In step S613, the image processing apparatus 110 performs various image processing such as noise reduction processing, enhancement processing, and gradation conversion processing on the second image. The image subjected to image processing is subjected to operations such as storage in the storage device 115 and display on the display device 116 in accordance with a user instruction. Then, the process ends.
(Image analysis processing)
Next, details of the image analysis processing in S610 performed by the determination apparatus 108 will be described with reference to FIG. FIG. 7 is a flowchart of image analysis processing according to the second embodiment. The basic processing contents are the same as S301 to S304 of the first embodiment, but the target of the image to be analyzed is the first image in S301 of the first embodiment, whereas the first image is the first in the second embodiment. There is a difference in dark images. Since the first dark image is an image taken immediately after reading out the first image, there is very little possibility that the output is saturated even when a strong dose is applied, and the amount of charge remaining depending on the time of photographing is directly grasped. can do.

In S701, the image is divided into three regions based on the pixel values of the first dark image.
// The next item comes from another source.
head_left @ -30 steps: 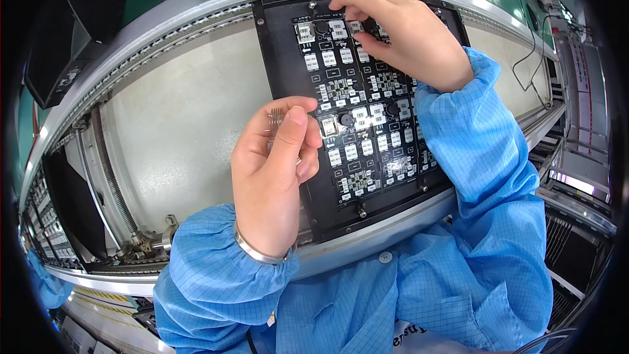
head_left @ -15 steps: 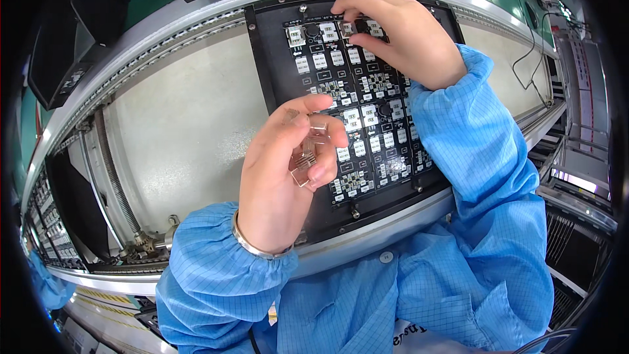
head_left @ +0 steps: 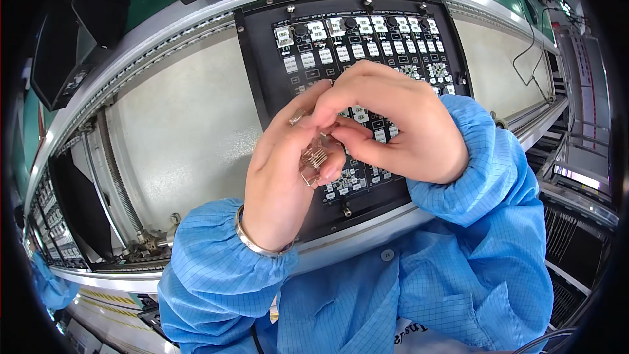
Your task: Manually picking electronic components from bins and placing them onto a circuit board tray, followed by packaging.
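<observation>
My left hand, palm turned up, has its fingers curled round several small clear parts with rows of thin metal pins. My right hand reaches across to it, thumb and fingertips pinched together at those parts. Whether one part is between the right fingertips is hidden. Beneath both hands lies a panel of black circuit boards, with white square connectors and round black components along its far row. The panel sits in a black carrier with metal posts; my hands cover its middle.
The carrier rests on a conveyor with a pale bed and metal rails. Black bins stand along the far left side. A threaded rod runs at left, and a thin black cable hangs at right.
My right hand has come back from the panel's far row to the clear parts in my left hand. The far-row parts it covered now show. My left hand stays nearly in place.
</observation>
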Motion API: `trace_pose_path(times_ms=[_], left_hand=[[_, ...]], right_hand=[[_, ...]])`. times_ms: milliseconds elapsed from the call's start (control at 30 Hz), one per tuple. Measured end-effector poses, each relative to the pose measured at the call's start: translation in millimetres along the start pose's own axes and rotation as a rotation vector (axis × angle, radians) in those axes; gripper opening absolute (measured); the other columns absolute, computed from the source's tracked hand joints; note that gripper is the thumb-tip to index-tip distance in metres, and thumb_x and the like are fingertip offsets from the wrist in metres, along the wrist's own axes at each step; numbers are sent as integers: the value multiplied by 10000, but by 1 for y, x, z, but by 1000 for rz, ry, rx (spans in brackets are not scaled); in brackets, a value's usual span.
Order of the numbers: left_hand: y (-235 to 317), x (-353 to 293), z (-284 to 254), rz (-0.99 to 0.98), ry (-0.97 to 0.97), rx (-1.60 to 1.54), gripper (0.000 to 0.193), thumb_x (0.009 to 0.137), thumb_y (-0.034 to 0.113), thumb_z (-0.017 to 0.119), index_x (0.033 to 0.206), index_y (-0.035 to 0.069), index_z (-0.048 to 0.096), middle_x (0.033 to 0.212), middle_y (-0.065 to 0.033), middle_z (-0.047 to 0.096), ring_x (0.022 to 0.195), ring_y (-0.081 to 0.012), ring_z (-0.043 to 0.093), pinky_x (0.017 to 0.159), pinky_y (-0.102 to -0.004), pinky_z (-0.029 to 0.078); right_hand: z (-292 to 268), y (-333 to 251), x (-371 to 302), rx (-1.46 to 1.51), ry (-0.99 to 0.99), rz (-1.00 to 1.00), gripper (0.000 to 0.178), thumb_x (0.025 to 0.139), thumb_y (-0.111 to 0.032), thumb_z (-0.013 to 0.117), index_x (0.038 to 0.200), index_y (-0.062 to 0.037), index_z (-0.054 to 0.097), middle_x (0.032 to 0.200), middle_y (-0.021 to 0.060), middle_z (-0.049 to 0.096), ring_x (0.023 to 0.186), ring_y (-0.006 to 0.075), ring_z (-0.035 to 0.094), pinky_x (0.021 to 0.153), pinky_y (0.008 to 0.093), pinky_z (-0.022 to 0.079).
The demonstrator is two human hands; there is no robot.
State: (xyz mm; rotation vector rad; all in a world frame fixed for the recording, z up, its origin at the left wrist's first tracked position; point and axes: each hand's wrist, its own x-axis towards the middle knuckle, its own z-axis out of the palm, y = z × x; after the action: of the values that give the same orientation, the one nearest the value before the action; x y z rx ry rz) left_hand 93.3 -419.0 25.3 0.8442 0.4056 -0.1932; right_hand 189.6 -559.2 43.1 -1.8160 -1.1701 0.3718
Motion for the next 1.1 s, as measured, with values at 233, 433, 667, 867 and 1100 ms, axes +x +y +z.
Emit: trace_pose_path(times_ms=[233, 433, 667, 867, 1100], left_hand=[[15, 15, -19, 390, 565, 147, 358, 944, 227, 393, 1204, -3, 477, 767, -14, 530, 576, -54, 372, 497, -197, 278], [0, 22, -38, 209, 493, -60, 278, 929, 179, 426, 1156, 30, 488, 773, -1, 481, 616, -69, 352, 549, -205, 310], [-2, 32, -30, 17, 87, -166, 238, 891, 149, 438, 1112, 63, 459, 844, -25, 497, 626, -83, 368, 567, -227, 332], [12, 22, -21, 9, -6, -143, 241, 894, 153, 423, 1116, 65, 457, 868, -46, 514, 621, -80, 378, 549, -228, 331], [12, 17, -18, 1, -59, -171, 240, 896, 150, 421, 1115, 56, 455, 842, -51, 513, 597, -77, 374, 513, -217, 316]], right_hand=[[-39, -12, -3, 58, 84, 95, 189, 747, 81, 637, 926, 21, 625, 873, 71, 586, 741, 126, 528, 646, 247, 425], [-61, -1, -24, 6, 141, 118, 201, 768, 102, 628, 961, 46, 625, 918, 109, 572, 878, 202, 584, 786, 291, 498], [-68, 10, -45, -114, 78, 186, 200, 724, 42, 716, 913, 18, 656, 1013, 114, 584, 788, 156, 613, 687, 247, 514], [-63, 21, -54, -187, 14, 168, 219, 710, 72, 686, 919, 11, 662, 940, 104, 595, 801, 183, 601, 701, 277, 500], [-55, 30, -56, -444, -63, 17, 278, 660, 69, 674, 925, -10, 653, 927, 102, 593, 841, 266, 590, 750, 341, 489]])
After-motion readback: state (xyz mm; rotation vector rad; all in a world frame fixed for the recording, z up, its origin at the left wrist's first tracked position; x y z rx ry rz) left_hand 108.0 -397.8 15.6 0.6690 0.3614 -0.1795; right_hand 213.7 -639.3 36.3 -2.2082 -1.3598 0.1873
Hereinafter, the pixel value at the coordinates (x, y) of the first dark image is set to D (x, y), and the image is divided into the following three regions as in S301.
A region where D (x, y) <Th3.
A region where D (x, y) ≧ Th3.
A region where | D (x, y) −D (x + 1, y) | ≧ Th4 or | D (x, y) −D (x, y + 1) | ≧ Th4.
Here, the threshold values Th <b> 3 and Th <b> 4 are values determined in advance according to the characteristics of the detection device 104.

  In S <b> 702, as in S <b> 302, the allowable threshold for the afterimage amount that can be included in the second image based on the conditions acquired by the data collection device 106 and the pixel value of the second image on which dark correction has been performed in S <b> 609. Is calculated.

In S703, the afterimage amount of the second image is estimated. When the amount of afterimage remaining in the second image is L (x, y), L (x, y) is the pixel value D (x, y) of the first dark image, the shooting interval t, and the operating temperature T. From the accumulation time C of the second imaging, it can be estimated using the following formula 3. Here, the coefficients γ and δ are coefficients that vary depending on the characteristics of the detection device 104.
[Formula 3]
L (x, y) = γC × D (x, y) exp (−δTt).

  In step S704, the threshold value of each pixel calculated in step S702 is compared with the afterimage amount of the second image estimated in step S703, and an area that requires afterimage correction is labeled.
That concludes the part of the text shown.